Over the years I've struggled with playing champion speed in one match, to rank amateur in the next. Wild swings would occur from game-to-game in a set, and sometimes even from ball-to-ball. I had always noticed that top players, while they don't always play perfect, could always play some semblance of their game, and could fight hard enough to bring out their highest level at any point. More importantly, they never played down to their competition, and almost always beat the players they are supposed to beat.

After 13 years of playing the game, I think I've finally discovered 4 things that can dramatically improve consistency, and although you may still struggle with the discipline that it takes to implement them, it should put you on the road to more consistent play.

1. Knowledge: Whatever game you are playing, it is important to educate yourself in all areas of the game. Seek out a mentor, or just watch videos. Choose a player whose style you admire (my personal favorite is Ralf Souquet) and study how they play the game. The more you know, the less "bad luck" there is.


Jennifer Barretta going through her Pre-shot Routine with ball-in-hand

Pre-shot routine with ball in hand


2. Pre-shot Routine: One of the biggest keys to consistency is to try to put the same amount of effort into every shot. A good pre-shot routine may consists of the following: visualization of the shot while you are standing, stepping into the line of the shot and delivering a long smooth stroke. Whatever your routine is, you need to do it on a 90 degree table length shot, and also on a ball that's hanging in the pocket.


Serious focus is noticeable whenever Jennifer is at the table

Serious Focus at the Table


3. Focus: If there is any distraction at all, you must get up. Whether someone else is talking or there is some distracting dialogue going on inside your own head, you need to eliminate it and only focus on what you want to happen.
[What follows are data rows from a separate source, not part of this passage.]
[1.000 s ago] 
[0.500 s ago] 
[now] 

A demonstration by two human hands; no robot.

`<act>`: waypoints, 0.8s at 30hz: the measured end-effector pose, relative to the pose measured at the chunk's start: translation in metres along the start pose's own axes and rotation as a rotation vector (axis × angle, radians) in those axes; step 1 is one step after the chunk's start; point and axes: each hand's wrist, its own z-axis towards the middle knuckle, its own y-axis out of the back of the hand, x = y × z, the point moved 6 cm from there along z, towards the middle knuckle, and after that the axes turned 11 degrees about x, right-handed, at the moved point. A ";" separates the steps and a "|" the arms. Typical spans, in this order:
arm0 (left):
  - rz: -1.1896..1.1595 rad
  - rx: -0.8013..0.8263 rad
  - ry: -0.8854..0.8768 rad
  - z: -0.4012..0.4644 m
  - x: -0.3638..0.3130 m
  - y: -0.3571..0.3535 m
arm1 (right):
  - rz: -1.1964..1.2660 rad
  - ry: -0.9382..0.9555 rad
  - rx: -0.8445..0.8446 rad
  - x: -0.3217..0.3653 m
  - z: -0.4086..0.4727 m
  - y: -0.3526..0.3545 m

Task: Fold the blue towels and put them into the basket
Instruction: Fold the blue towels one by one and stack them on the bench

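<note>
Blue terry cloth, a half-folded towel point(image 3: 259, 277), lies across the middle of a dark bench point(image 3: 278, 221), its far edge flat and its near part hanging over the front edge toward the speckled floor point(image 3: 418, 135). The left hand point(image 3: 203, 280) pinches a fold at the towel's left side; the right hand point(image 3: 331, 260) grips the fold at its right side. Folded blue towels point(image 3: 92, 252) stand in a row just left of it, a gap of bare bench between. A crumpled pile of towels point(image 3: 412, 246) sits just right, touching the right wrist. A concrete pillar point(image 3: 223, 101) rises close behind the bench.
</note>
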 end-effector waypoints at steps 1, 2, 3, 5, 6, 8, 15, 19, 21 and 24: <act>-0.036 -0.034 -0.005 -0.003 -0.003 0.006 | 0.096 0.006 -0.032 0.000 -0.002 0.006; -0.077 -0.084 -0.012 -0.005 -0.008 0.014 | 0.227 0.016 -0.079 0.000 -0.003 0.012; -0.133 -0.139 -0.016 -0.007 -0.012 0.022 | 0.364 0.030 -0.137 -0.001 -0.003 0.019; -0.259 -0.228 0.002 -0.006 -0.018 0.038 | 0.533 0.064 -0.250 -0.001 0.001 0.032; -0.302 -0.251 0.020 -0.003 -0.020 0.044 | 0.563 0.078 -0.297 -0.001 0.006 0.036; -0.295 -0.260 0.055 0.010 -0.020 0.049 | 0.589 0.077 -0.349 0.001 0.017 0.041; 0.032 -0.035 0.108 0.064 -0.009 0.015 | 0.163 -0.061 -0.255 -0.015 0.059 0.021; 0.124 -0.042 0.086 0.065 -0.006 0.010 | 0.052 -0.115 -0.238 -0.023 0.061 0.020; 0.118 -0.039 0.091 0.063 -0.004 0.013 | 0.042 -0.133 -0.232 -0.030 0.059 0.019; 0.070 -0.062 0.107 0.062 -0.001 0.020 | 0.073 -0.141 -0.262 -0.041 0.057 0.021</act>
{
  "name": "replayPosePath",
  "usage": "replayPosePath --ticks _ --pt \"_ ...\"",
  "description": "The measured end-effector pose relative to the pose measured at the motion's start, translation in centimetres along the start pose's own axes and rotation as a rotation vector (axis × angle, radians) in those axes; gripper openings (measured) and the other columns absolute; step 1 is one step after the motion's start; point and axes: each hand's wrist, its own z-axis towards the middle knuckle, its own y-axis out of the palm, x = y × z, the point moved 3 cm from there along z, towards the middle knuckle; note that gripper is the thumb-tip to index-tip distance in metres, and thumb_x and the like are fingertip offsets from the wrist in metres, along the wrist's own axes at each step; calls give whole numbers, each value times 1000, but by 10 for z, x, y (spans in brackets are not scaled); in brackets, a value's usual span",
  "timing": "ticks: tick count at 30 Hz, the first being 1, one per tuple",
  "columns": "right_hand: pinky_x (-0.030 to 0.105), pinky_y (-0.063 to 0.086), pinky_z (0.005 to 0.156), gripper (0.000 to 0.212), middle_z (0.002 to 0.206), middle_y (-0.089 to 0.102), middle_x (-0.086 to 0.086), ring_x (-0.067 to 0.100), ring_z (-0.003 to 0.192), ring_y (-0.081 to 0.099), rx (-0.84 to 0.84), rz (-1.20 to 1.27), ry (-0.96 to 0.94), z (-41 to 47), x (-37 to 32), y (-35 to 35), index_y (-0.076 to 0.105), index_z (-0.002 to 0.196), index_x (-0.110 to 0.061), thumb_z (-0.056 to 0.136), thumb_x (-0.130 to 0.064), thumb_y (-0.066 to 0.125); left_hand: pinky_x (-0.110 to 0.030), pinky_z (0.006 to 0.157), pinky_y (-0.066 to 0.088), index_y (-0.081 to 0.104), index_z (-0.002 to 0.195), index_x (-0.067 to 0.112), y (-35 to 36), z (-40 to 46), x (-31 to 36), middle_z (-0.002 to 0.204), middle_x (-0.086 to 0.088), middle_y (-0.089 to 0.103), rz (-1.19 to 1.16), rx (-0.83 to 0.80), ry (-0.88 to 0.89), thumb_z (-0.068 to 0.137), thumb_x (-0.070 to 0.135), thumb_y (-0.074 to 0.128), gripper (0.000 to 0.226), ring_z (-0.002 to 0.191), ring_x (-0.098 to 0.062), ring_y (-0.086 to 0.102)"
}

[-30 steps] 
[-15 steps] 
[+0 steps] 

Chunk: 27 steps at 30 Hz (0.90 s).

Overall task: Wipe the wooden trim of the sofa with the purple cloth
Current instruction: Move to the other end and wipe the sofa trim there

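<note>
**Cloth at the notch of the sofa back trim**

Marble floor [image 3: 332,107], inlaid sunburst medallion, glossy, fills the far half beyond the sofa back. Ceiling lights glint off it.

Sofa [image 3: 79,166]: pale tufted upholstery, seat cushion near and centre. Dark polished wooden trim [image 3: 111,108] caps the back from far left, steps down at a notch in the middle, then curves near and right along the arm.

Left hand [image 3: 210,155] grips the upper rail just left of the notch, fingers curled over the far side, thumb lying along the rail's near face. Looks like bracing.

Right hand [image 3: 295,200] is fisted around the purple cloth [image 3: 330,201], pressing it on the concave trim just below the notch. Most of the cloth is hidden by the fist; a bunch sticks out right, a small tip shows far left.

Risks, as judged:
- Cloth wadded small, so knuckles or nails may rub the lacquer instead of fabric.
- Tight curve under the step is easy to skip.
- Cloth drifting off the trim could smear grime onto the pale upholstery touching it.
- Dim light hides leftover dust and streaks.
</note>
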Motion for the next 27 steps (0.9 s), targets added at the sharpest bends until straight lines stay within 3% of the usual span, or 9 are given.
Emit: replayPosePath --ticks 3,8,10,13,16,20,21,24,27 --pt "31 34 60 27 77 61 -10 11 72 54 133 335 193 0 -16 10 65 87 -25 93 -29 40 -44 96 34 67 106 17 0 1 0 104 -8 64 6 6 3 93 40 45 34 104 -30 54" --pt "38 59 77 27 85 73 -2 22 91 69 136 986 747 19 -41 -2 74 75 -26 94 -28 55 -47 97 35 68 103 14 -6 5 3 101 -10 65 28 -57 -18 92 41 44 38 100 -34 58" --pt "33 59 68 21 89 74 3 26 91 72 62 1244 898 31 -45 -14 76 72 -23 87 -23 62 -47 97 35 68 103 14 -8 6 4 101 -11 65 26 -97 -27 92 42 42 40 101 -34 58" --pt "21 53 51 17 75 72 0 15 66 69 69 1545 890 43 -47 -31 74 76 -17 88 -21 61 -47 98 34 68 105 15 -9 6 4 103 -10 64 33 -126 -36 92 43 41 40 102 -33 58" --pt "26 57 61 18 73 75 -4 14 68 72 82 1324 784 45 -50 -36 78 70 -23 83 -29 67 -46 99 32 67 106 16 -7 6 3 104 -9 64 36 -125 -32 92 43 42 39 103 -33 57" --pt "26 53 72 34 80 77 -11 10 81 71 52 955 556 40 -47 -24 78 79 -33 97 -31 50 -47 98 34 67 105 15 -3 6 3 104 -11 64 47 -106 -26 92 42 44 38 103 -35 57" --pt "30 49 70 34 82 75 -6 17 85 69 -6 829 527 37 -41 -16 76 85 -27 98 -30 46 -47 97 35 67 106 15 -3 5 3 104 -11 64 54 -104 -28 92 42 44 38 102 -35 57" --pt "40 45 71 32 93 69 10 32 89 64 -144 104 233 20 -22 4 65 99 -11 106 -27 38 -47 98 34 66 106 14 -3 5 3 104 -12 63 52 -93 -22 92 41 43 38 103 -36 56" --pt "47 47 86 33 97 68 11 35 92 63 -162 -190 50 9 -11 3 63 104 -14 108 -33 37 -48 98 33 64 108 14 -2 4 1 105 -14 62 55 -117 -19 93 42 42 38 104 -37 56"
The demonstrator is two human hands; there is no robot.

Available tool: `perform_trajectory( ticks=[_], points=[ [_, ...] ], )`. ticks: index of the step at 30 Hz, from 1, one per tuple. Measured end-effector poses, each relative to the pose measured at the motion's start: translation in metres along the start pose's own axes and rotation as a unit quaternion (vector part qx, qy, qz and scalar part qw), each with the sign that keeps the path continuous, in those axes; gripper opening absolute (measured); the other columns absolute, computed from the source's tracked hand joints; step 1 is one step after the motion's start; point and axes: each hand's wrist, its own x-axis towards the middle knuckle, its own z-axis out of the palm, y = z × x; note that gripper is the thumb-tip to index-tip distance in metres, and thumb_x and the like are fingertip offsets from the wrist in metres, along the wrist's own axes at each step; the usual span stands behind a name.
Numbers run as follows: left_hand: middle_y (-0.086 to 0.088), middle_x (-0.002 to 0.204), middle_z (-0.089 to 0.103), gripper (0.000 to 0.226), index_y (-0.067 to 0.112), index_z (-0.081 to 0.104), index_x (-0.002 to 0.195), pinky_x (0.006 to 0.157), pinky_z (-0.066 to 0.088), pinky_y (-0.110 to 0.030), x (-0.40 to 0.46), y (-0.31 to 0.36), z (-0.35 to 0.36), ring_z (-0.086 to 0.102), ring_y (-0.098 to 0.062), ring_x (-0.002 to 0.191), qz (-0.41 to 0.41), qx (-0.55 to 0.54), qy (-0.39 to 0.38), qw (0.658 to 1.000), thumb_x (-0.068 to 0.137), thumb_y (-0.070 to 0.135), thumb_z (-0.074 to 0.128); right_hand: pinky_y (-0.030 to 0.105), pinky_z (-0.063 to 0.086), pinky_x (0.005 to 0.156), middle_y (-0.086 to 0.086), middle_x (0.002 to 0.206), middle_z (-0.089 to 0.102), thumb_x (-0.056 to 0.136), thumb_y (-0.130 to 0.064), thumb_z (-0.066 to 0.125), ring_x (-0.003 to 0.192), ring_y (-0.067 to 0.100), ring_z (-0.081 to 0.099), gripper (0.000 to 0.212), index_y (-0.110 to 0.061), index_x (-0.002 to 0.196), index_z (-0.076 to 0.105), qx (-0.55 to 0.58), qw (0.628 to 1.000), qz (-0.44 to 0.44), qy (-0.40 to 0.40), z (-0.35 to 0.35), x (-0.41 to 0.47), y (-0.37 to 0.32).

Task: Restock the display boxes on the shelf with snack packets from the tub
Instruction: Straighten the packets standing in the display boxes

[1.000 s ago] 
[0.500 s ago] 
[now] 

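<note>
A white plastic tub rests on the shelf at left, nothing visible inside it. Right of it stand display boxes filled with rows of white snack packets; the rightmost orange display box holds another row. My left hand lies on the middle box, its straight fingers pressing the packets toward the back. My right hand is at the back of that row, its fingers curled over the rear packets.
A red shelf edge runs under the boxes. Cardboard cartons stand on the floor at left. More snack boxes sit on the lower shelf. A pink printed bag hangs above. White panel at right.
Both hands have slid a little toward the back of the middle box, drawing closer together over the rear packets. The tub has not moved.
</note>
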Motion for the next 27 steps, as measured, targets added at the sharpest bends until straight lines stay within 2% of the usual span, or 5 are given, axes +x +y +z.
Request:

4. Enjoy Every Second: Think about the times you've played your best pool, and I guarantee you were enjoying every second of it. No negative thoughts enter your head, you don't think about the score and you probably don't even care whether you win or lose because you're having so much fun. When you are playing your best, all these things just happen.  When you're not, you have to force yourself to feel this way.

This is, perhaps, the hardest of the 4 things to do, but it also may be the most important. Think of something that makes you happy; a song, your kids, your dog, whatever. If you are enjoying the game, that's when great things happen!